## [What you should do]
A faithful copy of the data is what is wanted, minus any pictures.

Data extracted from a collection:
--------------------------------------------------
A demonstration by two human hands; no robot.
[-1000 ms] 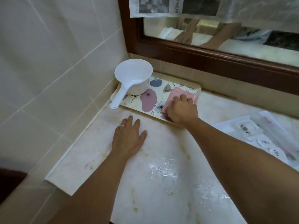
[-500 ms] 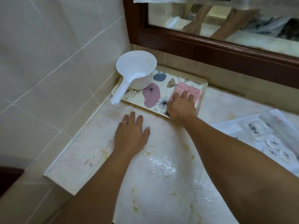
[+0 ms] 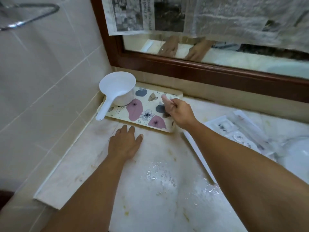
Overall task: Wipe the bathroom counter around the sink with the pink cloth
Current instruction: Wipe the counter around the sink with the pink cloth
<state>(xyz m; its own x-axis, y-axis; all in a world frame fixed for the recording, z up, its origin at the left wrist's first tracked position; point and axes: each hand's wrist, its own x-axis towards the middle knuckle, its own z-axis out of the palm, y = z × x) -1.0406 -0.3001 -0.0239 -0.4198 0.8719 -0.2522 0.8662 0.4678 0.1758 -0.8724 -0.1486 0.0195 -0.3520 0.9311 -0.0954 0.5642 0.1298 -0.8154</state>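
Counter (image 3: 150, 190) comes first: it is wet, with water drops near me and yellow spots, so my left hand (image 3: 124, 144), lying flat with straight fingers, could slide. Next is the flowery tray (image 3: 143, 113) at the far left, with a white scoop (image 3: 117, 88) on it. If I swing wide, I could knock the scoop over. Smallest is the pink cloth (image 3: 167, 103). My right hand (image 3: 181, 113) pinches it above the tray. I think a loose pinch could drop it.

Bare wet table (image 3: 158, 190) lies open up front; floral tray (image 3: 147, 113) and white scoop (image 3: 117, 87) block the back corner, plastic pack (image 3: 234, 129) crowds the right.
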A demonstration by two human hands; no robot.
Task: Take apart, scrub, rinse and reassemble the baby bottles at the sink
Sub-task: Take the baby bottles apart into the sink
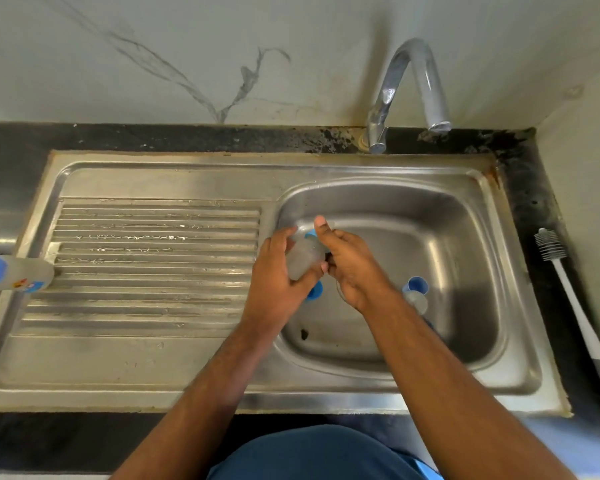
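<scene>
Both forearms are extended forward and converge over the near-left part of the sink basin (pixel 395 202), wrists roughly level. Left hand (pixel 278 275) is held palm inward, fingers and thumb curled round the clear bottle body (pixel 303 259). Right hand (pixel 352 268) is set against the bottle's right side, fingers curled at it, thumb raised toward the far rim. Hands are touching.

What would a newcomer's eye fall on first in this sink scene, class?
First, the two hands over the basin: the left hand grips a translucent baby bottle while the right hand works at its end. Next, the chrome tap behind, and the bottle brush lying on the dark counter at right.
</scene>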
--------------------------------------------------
## [Written answer]
A demonstration by two human hands; no robot.
[-1000 ms] 
[-500 ms] 
[+0 ms] 
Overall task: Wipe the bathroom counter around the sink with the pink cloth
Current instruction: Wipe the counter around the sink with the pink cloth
<state>(xyz m; its own x-axis, y-axis; all in a world frame fixed for the recording, z up, its origin at the left wrist's first tracked position; point and axes: each hand's wrist, its own x-axis towards the middle knuckle, its own z-axis out of the palm, y = z × x) -1.0406 -0.3001 -0.0239 -0.4198 0.8719 -0.2522 0.8662 0.4678 0.1758 -0.8724 -0.1486 0.0195 -0.3520 0.9311 -0.0954 0.5642 0.1298 -0.8154</state>
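Counter (image 3: 150, 190) comes first: it is wet, with water drops near me and yellow spots, so my left hand (image 3: 124, 144), lying flat with straight fingers, could slide. Next is the flowery tray (image 3: 143, 113) at the far left, with a white scoop (image 3: 117, 88) on it. If I swing wide, I could knock the scoop over. Smallest is the pink cloth (image 3: 167, 103). My right hand (image 3: 181, 113) pinches it above the tray. I think a loose pinch could drop it.

Bare wet table (image 3: 158, 190) lies open up front; floral tray (image 3: 147, 113) and white scoop (image 3: 117, 87) block the back corner, plastic pack (image 3: 234, 129) crowds the right.
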A demonstration by two human hands; no robot.
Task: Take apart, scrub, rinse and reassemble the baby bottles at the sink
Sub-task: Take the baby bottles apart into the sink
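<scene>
Both forearms are extended forward and converge over the near-left part of the sink basin (pixel 395 202), wrists roughly level. Left hand (pixel 278 275) is held palm inward, fingers and thumb curled round the clear bottle body (pixel 303 259). Right hand (pixel 352 268) is set against the bottle's right side, fingers curled at it, thumb raised toward the far rim. Hands are touching.

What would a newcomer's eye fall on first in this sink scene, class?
First, the two hands over the basin: the left hand grips a translucent baby bottle while the right hand works at its end. Next, the chrome tap behind, and the bottle brush lying on the dark counter at right.
</scene>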

The answer, as written, is complete.